## What you have to do
Within the data that follows, how many lines carry the string "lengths"? Give the number alone.

## The data
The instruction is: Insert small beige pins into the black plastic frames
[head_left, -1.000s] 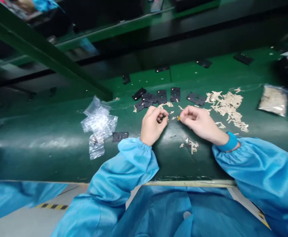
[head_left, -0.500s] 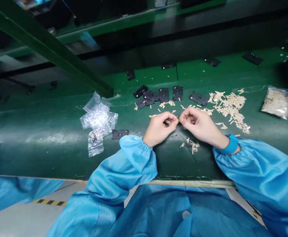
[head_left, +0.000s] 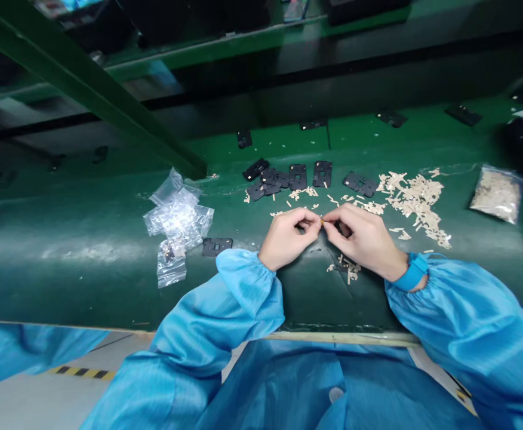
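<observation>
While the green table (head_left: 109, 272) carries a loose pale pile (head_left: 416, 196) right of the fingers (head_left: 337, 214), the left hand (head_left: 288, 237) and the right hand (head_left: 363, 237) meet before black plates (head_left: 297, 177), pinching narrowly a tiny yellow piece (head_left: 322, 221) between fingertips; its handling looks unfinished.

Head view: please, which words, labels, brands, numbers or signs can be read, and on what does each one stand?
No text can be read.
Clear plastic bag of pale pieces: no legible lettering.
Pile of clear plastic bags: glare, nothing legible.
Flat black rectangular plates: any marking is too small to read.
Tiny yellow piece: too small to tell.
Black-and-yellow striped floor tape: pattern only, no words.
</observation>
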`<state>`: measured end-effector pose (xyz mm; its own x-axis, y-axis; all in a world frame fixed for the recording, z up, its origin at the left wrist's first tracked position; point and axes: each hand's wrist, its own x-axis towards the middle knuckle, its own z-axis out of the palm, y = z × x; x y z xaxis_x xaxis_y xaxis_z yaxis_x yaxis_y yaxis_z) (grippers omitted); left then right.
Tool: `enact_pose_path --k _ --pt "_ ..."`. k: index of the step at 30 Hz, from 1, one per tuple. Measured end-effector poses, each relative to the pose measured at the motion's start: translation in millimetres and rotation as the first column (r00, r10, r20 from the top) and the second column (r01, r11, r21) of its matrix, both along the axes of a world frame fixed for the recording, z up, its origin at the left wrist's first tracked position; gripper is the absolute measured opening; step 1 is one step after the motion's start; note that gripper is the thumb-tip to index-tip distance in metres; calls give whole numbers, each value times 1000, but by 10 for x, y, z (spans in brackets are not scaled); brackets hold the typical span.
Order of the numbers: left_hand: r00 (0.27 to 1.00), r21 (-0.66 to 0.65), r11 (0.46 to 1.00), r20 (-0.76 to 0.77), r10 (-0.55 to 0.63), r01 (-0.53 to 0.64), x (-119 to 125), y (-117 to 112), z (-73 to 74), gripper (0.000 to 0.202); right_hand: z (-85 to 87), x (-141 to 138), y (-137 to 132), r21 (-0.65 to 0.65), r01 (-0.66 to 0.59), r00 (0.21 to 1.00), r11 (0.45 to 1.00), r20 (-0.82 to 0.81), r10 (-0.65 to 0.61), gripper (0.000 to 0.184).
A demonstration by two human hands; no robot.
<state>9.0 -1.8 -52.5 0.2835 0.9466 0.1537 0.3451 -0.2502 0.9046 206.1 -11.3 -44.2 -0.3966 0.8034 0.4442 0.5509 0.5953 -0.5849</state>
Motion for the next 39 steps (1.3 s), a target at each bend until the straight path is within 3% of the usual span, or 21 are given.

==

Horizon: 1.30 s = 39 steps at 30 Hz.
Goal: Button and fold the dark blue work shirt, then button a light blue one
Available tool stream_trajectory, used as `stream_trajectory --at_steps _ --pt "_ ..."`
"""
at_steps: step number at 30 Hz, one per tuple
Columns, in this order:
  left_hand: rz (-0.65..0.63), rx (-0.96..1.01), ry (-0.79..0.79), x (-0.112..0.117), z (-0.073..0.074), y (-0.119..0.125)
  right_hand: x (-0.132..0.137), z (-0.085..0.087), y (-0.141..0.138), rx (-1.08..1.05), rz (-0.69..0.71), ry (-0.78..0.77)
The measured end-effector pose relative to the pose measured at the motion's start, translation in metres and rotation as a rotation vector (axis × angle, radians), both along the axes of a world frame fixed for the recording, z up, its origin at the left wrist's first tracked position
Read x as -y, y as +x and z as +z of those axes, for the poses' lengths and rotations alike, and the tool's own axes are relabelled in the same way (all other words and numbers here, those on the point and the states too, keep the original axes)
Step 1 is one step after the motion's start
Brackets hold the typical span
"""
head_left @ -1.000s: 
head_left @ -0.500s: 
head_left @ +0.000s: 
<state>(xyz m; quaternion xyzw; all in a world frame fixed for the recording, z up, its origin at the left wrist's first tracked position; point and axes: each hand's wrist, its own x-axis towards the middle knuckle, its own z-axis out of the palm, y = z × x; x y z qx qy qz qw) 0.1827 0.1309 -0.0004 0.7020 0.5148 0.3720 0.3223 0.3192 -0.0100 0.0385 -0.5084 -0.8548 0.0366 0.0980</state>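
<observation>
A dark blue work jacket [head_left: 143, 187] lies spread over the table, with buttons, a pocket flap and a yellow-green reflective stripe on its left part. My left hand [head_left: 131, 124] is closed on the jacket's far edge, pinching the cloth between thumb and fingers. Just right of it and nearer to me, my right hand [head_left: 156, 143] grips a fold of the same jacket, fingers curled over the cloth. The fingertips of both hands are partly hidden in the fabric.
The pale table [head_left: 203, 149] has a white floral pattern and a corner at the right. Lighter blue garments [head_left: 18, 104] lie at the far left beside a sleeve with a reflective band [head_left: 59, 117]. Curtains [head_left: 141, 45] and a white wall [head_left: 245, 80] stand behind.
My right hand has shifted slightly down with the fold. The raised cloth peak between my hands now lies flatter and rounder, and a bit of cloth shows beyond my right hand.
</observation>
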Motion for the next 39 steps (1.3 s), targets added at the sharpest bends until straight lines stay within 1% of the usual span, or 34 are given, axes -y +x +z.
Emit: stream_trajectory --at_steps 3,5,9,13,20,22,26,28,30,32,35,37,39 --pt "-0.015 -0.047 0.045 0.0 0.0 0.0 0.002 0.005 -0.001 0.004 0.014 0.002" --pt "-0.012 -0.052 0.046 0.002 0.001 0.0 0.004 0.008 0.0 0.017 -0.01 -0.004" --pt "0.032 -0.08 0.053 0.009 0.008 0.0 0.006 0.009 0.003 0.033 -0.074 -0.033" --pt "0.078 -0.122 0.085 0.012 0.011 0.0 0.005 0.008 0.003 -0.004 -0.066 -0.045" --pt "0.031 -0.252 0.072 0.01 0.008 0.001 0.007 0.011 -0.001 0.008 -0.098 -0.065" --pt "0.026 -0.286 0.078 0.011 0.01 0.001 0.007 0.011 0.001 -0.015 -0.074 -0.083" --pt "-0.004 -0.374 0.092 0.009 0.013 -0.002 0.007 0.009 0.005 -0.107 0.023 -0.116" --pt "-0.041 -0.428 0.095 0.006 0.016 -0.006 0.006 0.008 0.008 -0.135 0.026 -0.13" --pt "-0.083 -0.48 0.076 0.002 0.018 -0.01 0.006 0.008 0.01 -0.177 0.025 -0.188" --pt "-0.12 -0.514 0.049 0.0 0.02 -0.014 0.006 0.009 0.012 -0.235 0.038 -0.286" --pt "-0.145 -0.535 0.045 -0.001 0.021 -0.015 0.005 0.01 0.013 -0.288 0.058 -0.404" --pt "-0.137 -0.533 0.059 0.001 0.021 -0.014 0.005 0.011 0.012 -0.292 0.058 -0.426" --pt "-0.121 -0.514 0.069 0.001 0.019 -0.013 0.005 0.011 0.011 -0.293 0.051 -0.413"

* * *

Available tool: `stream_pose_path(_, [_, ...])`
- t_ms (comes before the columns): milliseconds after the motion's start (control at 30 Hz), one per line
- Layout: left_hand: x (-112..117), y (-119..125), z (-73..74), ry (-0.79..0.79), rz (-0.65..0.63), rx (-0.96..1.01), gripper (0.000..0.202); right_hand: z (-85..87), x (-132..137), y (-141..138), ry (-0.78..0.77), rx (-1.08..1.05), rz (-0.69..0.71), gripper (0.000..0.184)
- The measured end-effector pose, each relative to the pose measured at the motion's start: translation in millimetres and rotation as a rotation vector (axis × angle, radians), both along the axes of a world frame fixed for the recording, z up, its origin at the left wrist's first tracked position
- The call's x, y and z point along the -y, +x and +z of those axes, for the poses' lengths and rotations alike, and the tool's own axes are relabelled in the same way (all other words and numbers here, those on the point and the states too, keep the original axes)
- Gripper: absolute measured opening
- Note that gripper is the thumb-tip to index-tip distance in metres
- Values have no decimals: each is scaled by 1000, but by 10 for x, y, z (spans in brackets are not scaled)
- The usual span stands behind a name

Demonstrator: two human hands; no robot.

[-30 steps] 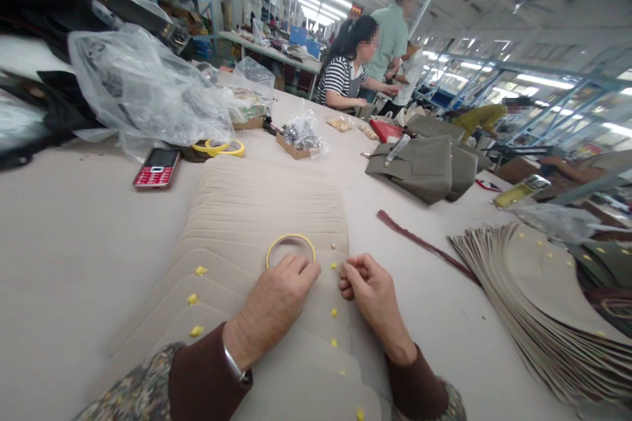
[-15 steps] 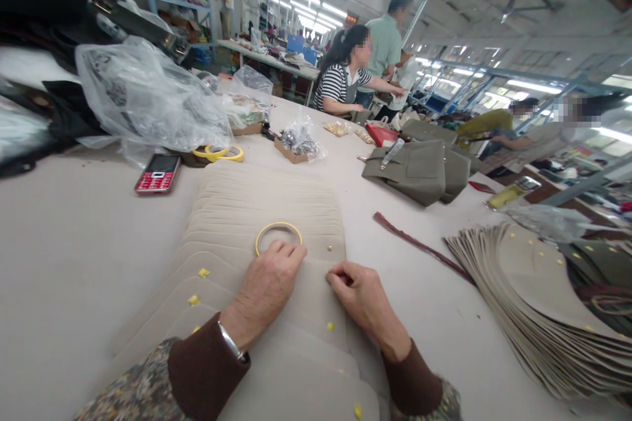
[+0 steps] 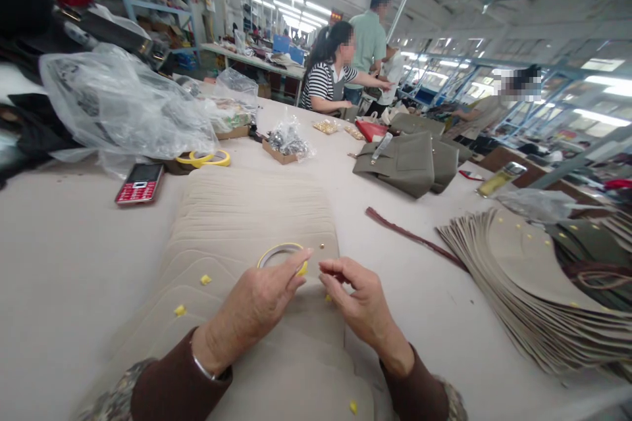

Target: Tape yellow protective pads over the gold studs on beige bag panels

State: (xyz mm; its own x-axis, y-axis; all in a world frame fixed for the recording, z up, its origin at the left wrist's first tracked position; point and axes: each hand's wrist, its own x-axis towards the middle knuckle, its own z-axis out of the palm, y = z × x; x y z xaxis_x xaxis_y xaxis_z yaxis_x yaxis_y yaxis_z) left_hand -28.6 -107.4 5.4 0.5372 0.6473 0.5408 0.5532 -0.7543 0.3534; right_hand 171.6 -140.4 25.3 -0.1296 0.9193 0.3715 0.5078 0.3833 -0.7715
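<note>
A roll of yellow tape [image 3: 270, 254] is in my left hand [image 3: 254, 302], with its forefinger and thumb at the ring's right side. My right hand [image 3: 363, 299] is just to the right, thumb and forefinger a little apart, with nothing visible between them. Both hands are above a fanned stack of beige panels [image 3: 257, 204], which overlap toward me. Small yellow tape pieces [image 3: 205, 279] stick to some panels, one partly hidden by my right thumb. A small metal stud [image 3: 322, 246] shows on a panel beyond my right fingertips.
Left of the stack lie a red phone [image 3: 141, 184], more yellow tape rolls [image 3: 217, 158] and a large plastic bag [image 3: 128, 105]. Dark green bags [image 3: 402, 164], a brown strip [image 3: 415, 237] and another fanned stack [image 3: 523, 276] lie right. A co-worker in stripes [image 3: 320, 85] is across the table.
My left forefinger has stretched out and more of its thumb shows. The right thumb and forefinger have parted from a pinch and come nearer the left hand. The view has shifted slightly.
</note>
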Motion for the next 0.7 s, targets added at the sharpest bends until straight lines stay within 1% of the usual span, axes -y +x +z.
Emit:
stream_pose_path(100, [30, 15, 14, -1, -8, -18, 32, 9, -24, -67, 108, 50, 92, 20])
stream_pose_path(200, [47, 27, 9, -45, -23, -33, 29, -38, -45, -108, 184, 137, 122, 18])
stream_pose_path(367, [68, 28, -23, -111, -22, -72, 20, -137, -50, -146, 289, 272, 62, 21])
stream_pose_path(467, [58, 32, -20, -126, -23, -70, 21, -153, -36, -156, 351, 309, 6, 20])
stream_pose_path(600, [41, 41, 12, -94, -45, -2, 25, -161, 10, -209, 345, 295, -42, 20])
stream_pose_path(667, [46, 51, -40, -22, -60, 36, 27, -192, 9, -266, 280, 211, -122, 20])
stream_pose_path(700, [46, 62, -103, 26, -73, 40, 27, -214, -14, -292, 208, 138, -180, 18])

## Solution
2